Courtesy of Lee Adler of the Wall Street Examiner
Ilene of Phil’s Stock World interviewed me by email last night with some questions about the Fed’s QE New.
Here are the highlights of the exchange.
Ilene: This is bullish for stocks, but not so good for the economy in general?
Lee: Yes. It’s bullish and it’s not. The commodities rally will eventually choke the economy, and the Fed will be in a double bind. Checkmate. But until then, up…
Ilene: What’s the difference between the new program and the old one?
Lee: The original purpose of the existing Mortgage Backed Securities (MBS) purchase program was to replace the MBS being paid off from the Fed’s balance sheet. This goes on all the time at the rate of $10 billion to $40 billion per month, depending on whether mortgage rates are low and falling, stable, or rising. MBS are paid down monthly as mortgages are refinanced and paid off or the underlying real estate is sold. The rate of paydowns increases as rates fall, and decreases as rates rise. The existing MBS purchase program replaces those mortgages that are coming off the Fed’s balance sheet to keep the balance sheet from shrinking (For reference)
Ilene: So the Primary Dealers mediate the transactions?
Lee: Primary Dealers do not mostly “mediate” transactions. They are not the Primary “Brokers.” The are the “Primary Dealers.” They are typically the other side of the trade with the Fed, although in some cases they may be acting for customers. The Fed’s purchases result in a credit to a Primary Dealer’s account at the Fed, while the Fed’s sales result in a debit to that account. That’s how Fed purchases inject reserves into the system. The conduit is the Primary Dealer accounts. They then use that cash to trade their own accounts or lend to customers, pushing the markets higher when the Fed is buying on balance.
Ilene: I am confused. The Fed said it would buy $40 billion a month in MBS but that it would add $85 billion in long term securities to its balance sheet
Lee: The Fed said $85 billion, and I take them at their word. I was thinking how it could add up to their target. $40 billion plus the $37 billion this month under the old program is $77 billion. I assume that the other $8 billion will come from tilted Twist, as the Fed buys more than it sells or redeems in the Maturity Extension Program for Treasuries (Operation Twist). They have bought more than they sold to the dealers for the past 2 months and I think not a soul other than me has mentioned it. They have tilted toward more outright purchases from the Primary Dealers than sales and redemptions.
If rates start rising, the Fed will not be able to reach the $85 billion target, because MBS paydowns will drop back to $10 billion a month, the natural background rate from house sales. MBS paydowns recede when rates rise because there are fewer mortgage refinances. Fewer MBS are therefore paid down. That means the Fed will only buy $10 billion a month to replace the paydowns. It would specifically need to do larger outright purchases of MBS, GSE, or Treasury paper to keep the flow of cash to the Primary Dealers at $85 billion per month.

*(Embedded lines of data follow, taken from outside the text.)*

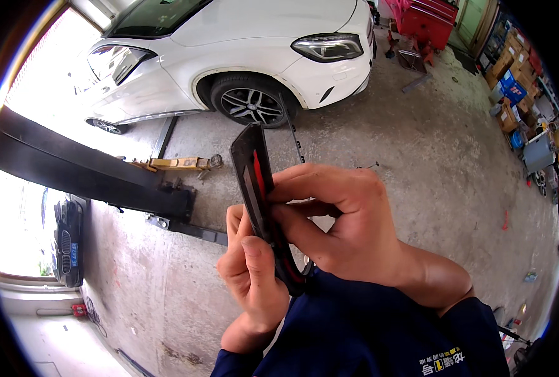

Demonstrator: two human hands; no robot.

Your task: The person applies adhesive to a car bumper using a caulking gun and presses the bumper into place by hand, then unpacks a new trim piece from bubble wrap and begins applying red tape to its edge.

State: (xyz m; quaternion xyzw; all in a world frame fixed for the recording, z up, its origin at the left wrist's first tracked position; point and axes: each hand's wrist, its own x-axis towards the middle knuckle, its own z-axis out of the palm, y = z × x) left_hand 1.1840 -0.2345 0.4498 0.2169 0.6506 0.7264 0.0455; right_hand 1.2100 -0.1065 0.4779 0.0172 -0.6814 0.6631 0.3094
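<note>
In front of me is a long black plastic trim strip [244, 151], curved at its lower end, held up and tilted slightly. Red-backed adhesive tape [258, 171] runs along its inner side. My left hand [257, 276] is closed round its lower part, thumb toward me. The fingers of my right hand [355, 213] are pinched together at the strip's right edge, beside the red tape. Whether they grip the tape or the plastic is hidden behind the fingertips.
A white car [248, 38] stands ahead, with its front wheel [252, 103] nearest. A thin dark strip [292, 129] reaches down beside that wheel. On the left are a dark lift post [84, 163] and a yellow lift arm [179, 163]. Boxes [512, 85] line the right side.
</note>
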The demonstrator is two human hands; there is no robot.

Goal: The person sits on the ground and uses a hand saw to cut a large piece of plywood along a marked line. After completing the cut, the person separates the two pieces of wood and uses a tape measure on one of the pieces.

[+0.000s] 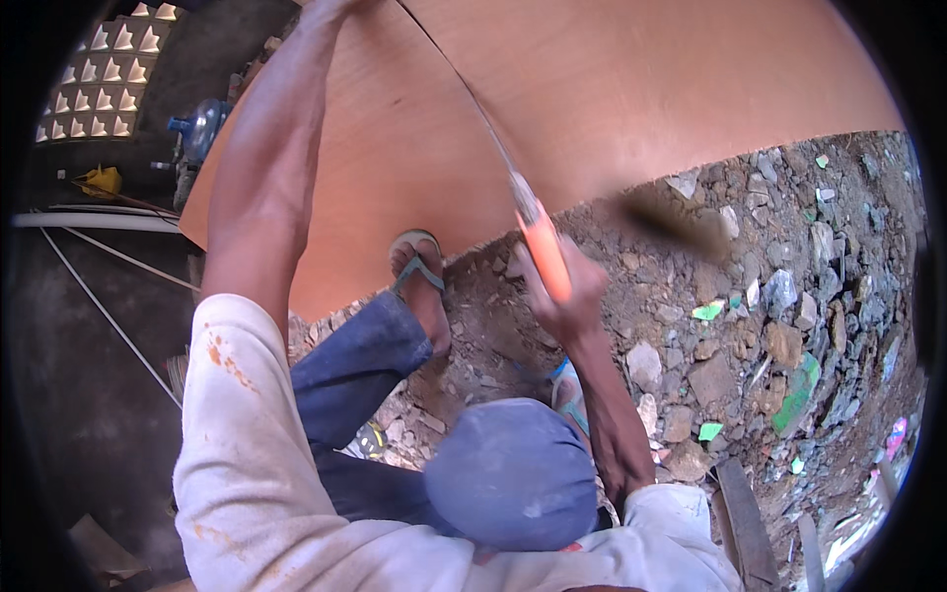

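Right hand [577, 286] grips the saw [524, 194] by its handle [545, 259], the safest hold; the blade [486, 120], likely springy, points toward eleven o'clock. Left hand's unseen.

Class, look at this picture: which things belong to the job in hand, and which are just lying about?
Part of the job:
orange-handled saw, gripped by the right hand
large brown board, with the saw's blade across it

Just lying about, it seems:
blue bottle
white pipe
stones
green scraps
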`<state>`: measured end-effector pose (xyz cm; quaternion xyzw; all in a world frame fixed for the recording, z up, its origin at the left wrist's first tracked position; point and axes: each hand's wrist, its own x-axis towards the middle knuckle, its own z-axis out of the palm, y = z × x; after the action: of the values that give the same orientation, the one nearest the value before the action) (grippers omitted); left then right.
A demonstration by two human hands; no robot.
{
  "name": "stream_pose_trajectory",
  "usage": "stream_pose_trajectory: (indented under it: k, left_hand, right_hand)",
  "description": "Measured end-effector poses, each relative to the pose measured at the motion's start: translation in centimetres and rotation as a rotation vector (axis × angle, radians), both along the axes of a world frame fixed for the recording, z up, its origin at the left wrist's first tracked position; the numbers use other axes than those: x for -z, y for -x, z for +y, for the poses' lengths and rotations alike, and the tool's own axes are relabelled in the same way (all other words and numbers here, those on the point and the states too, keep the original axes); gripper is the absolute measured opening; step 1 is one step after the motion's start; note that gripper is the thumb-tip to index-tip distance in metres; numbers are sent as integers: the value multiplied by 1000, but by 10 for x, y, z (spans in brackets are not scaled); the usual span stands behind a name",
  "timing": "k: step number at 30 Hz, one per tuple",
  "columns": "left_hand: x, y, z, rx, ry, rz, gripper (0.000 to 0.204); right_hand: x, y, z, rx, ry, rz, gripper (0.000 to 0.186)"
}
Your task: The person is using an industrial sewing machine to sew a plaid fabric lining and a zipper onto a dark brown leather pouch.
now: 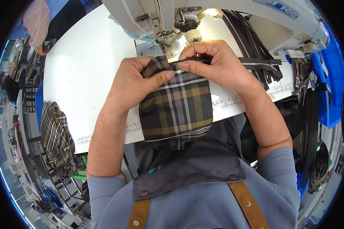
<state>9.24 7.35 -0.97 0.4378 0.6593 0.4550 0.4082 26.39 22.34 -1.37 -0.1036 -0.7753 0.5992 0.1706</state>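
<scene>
My left hand (139,82) pinches the top left of a piece of dark plaid fabric (176,108), thumb on top. My right hand (210,65) pinches a dark brown zipper (191,60) along the fabric's top edge, with thumb and curled fingers close to my left thumb. Both hands are just in front of the lit sewing machine's presser foot and needle area (166,47). The fabric drapes over the white table's (80,76) ruled front edge. More brown zippers (256,53) with metal teeth lie to the right of my right hand, beside the machine's body (290,26).
A heap of plaid fabric (57,133) hangs at the table's left edge. A blue bin (328,103) stands at the right, with fabric scraps (300,65) beside it. Another person's hand and sleeve (36,23) show at upper left. A green crate (80,171) is below left.
</scene>
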Motion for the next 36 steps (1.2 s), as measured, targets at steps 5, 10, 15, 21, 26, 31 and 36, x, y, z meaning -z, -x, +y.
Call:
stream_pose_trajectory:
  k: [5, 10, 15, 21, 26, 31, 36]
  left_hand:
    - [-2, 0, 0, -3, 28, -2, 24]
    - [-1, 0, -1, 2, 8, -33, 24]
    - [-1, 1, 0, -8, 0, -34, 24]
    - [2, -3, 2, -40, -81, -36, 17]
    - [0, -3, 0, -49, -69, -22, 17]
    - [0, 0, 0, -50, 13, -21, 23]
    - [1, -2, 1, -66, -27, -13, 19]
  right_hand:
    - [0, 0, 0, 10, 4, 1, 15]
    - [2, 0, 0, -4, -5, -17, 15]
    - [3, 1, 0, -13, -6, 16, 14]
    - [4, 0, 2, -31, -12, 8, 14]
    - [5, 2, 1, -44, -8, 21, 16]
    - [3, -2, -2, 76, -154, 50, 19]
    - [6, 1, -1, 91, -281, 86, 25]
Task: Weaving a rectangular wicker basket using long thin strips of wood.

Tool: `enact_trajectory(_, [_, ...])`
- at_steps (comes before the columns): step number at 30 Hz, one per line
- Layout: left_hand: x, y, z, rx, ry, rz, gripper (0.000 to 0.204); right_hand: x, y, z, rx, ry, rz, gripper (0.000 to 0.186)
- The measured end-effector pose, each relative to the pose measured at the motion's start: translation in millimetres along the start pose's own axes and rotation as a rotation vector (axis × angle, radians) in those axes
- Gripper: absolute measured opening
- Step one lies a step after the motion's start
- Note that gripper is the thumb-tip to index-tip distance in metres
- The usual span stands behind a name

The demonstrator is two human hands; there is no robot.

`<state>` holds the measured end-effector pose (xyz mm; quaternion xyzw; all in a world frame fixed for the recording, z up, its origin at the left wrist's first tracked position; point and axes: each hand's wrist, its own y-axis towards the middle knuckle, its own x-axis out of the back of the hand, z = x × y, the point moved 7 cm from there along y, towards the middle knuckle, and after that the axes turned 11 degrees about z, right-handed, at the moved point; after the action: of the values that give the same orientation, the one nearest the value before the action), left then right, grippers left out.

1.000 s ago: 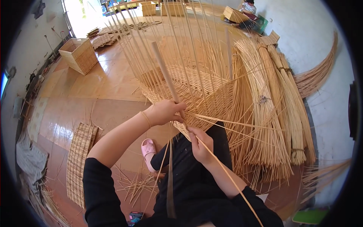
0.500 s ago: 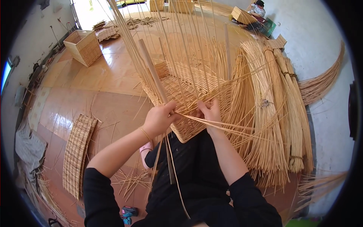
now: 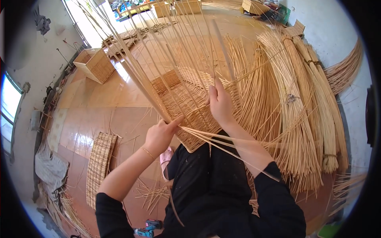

On further reflection, perhaps the Fed meant that the $85 billion added to the Fed’s long term holdings would be the $40 billion from the new program, and the $45 billion a month from Twist, not from the MBS replacements. The Fed did not specify how that would work, and the language was murky since the Fed’s SOMA (System Open Market Account) won’t actually grow by $85 billion. The number that matters most will be the monthly net purchases from the Primary Dealers, which will probably be between $50 and $80 billion per month. That will need to be tracked from what the NY Fed publishes about the transactions.
Ilene: How will this hurt the market and the economy?
Lee: First of all. As this cash hits dealer accounts, they will divert some of it to speculative activities that they deem have the best chance of profiting. They also provide margin for their big hedge fund customers who do the same. We saw this in the last two rounds of QE. Commodities- energy, food, materials, and precious metals all soared. This is likely to happen again. We already saw the front running as traders became convinced that more QE was coming. I expect the commodities to continue to soar. Furthermore, if traders believe that the program is inflationary, they will sell bonds even faster if the Fed announces larger purchases, and this could devolve into a vicious spiral.
Meanwhile commodity prices should go through the roof as a result of the $50-85 billion month in purchases, which are a direct injection of cash into Primary Dealer accounts. As they trade for their own accounts and create margin for the hedge funds who are their biggest customers, some of the cash will be put to work in the commodities markets as large traders and investors seek money substitutes as big hedges for the trashing of currency. As commodity prices rise, the economy will choke. I think that the Fed just swallowed the dildo.
Ilene: Ouch. Can I quote you?
Lee: Yes
Thanks to Ilene at Phil's Stock World.